* Exercise aim *
Within the entries below, count the lines that hold the string "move" and give only that number.
Top of Information provided
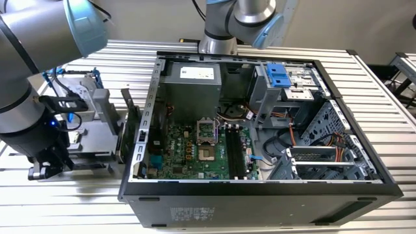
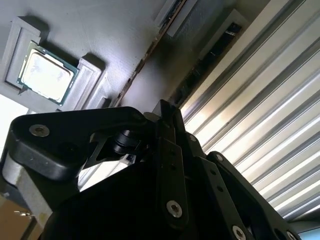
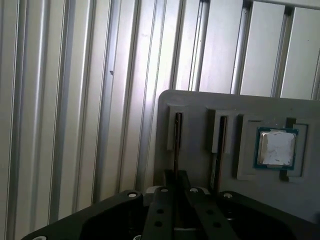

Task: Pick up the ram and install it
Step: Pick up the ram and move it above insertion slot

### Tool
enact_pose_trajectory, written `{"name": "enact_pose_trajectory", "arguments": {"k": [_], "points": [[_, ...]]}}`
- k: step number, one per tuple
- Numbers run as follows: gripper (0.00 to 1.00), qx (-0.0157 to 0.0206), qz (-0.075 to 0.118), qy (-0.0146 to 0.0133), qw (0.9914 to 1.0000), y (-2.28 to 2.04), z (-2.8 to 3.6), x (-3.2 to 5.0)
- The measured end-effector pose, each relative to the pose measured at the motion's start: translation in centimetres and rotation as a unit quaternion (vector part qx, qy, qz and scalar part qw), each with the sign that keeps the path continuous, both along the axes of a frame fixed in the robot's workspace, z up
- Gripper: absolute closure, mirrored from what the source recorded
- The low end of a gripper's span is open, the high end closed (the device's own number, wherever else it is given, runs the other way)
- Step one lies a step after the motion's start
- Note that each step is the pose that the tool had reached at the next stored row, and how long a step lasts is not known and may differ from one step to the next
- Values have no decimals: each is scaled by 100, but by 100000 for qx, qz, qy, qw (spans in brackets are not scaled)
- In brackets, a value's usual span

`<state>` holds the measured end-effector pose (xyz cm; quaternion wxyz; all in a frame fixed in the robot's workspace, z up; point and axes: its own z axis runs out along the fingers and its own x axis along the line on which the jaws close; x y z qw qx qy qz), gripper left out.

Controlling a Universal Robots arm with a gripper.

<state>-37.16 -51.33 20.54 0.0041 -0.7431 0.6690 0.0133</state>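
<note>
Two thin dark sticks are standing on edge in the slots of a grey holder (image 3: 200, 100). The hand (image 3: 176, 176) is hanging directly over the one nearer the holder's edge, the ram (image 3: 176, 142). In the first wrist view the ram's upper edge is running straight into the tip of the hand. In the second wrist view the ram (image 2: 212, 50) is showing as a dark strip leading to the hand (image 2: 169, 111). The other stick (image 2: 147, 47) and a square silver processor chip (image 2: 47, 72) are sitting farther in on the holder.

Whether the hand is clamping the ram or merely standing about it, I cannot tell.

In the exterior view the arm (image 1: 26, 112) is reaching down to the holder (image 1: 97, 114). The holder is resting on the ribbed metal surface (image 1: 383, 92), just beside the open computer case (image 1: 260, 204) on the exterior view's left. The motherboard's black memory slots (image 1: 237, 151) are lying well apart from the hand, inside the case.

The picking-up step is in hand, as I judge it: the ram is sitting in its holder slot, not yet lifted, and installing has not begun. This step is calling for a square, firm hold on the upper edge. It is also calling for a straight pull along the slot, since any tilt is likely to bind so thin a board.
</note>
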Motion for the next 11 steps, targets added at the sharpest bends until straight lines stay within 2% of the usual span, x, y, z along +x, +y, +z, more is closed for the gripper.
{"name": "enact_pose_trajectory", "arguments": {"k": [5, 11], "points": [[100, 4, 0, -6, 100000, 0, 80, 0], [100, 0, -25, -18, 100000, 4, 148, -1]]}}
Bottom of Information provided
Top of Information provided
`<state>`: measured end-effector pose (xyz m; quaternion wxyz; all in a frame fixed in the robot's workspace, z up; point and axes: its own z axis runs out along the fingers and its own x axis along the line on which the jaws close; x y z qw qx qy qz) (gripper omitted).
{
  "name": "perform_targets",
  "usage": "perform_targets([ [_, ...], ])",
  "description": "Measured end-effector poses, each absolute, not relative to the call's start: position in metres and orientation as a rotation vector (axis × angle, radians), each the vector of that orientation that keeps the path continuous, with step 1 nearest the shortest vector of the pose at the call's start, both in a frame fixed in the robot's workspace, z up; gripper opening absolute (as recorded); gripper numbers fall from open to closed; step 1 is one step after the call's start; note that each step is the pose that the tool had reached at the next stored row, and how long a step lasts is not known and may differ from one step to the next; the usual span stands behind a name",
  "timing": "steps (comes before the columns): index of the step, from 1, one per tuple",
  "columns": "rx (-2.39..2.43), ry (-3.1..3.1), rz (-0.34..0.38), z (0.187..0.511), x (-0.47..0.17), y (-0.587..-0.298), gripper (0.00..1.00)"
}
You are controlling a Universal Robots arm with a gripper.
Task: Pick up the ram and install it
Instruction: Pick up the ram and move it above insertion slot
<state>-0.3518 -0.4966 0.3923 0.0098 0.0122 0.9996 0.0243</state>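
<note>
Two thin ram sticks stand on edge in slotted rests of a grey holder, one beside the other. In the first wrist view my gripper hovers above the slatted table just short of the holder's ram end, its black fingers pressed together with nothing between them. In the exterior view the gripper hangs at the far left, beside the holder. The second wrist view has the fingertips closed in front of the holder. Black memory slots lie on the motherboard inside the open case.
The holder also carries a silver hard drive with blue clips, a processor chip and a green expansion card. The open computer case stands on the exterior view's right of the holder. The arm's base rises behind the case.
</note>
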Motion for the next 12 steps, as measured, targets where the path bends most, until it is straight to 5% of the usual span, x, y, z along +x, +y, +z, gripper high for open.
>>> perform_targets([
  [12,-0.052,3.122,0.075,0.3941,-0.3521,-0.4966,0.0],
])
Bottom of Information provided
* Reply to the exercise *
2